> _WORK INSTRUCTIONS_: Word for word, restate the lines from the start of the data below through the line containing "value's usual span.".
■ ■ ■ ■ ■
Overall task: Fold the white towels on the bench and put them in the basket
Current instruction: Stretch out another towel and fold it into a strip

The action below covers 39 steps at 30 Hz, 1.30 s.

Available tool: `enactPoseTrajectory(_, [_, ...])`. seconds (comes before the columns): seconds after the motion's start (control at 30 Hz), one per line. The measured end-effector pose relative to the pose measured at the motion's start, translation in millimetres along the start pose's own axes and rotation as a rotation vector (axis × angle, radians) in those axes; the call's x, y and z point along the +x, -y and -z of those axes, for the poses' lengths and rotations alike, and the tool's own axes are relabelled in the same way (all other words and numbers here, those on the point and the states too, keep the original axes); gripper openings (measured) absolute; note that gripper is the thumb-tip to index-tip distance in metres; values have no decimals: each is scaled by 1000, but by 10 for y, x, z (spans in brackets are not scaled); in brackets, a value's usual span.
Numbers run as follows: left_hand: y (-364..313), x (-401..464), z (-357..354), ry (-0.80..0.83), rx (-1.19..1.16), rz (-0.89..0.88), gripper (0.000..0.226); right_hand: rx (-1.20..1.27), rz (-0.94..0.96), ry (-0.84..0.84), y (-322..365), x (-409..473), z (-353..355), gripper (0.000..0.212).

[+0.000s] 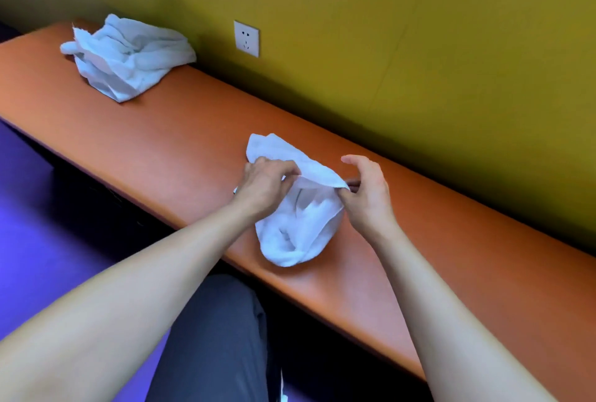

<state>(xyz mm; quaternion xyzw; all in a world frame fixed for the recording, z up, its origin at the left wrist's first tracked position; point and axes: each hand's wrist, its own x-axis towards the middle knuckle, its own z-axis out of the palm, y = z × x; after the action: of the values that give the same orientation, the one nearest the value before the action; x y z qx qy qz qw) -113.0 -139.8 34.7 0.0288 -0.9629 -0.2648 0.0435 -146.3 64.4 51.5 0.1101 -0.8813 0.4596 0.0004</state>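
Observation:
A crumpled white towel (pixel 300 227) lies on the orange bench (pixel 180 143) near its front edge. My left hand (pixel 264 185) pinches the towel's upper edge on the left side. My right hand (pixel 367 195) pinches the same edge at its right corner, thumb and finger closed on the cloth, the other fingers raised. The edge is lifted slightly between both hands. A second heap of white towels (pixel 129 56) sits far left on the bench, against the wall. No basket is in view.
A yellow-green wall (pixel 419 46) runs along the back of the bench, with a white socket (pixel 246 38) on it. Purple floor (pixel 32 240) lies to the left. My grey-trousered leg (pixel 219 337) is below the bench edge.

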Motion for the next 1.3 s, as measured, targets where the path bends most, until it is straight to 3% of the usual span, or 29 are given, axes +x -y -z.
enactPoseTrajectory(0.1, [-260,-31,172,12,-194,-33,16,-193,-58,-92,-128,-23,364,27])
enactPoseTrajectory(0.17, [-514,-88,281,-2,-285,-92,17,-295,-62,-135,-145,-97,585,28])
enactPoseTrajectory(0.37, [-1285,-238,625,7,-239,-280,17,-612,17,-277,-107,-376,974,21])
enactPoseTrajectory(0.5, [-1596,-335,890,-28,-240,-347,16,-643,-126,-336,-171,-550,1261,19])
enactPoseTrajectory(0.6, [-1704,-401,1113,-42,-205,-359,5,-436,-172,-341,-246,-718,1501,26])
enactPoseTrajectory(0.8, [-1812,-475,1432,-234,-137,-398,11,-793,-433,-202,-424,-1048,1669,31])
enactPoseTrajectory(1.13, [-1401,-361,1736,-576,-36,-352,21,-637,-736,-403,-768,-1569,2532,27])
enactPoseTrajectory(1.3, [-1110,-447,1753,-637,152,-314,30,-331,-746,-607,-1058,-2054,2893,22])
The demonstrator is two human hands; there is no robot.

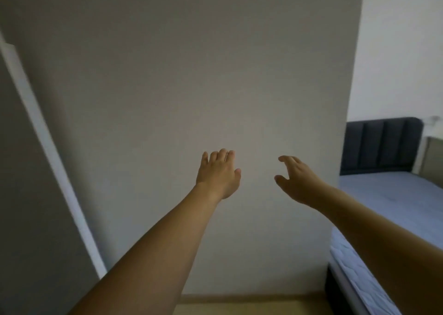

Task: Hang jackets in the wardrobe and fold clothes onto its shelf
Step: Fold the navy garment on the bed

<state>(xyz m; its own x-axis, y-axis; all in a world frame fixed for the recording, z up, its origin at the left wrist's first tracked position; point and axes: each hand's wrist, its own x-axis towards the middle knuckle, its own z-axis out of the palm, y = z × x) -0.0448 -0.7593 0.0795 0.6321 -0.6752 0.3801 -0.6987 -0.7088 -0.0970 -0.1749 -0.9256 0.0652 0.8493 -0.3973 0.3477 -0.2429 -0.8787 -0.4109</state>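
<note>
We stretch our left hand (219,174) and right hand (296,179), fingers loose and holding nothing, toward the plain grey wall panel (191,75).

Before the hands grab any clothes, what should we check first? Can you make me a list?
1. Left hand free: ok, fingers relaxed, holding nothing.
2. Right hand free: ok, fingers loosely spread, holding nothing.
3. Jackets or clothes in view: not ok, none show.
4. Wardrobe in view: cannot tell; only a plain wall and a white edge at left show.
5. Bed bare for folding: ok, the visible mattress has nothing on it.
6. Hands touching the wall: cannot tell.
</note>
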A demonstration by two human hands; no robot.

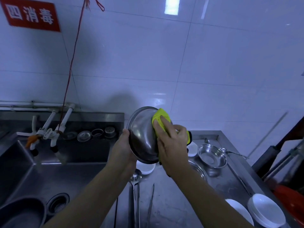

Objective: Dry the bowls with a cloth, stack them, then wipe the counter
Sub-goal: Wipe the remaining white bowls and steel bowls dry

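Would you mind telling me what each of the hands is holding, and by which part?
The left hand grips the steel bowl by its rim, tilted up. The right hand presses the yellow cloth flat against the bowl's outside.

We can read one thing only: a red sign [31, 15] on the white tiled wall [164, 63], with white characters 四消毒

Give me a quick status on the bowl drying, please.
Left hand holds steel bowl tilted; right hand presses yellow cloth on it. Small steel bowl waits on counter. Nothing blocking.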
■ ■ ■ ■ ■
> _RESULT FOR THIS TASK_:
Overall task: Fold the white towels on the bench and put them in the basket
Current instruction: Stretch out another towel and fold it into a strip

The action below covers 39 steps at 30 Hz, 1.30 s.

Available tool: `enactPoseTrajectory(_, [_, ...])`. seconds (comes before the columns): seconds after the motion's start (control at 30 Hz), one per line. The measured end-effector pose relative to the pose measured at the motion's start, translation in millimetres along the start pose's own axes and rotation as a rotation vector (axis × angle, radians) in those axes; the call's x, y and z point along the +x, -y and -z of those axes, for the poses' lengths and rotations alike, and the tool's own axes are relabelled in the same way (all other words and numbers here, those on the point and the states too, keep the original axes); gripper openings (measured) absolute; note that gripper is the thumb-tip to index-tip distance in metres; values have no decimals: each is scaled by 1000, but by 10 for y, x, z (spans in brackets are not scaled); in brackets, a value's usual span.

No more output will be produced for this exercise.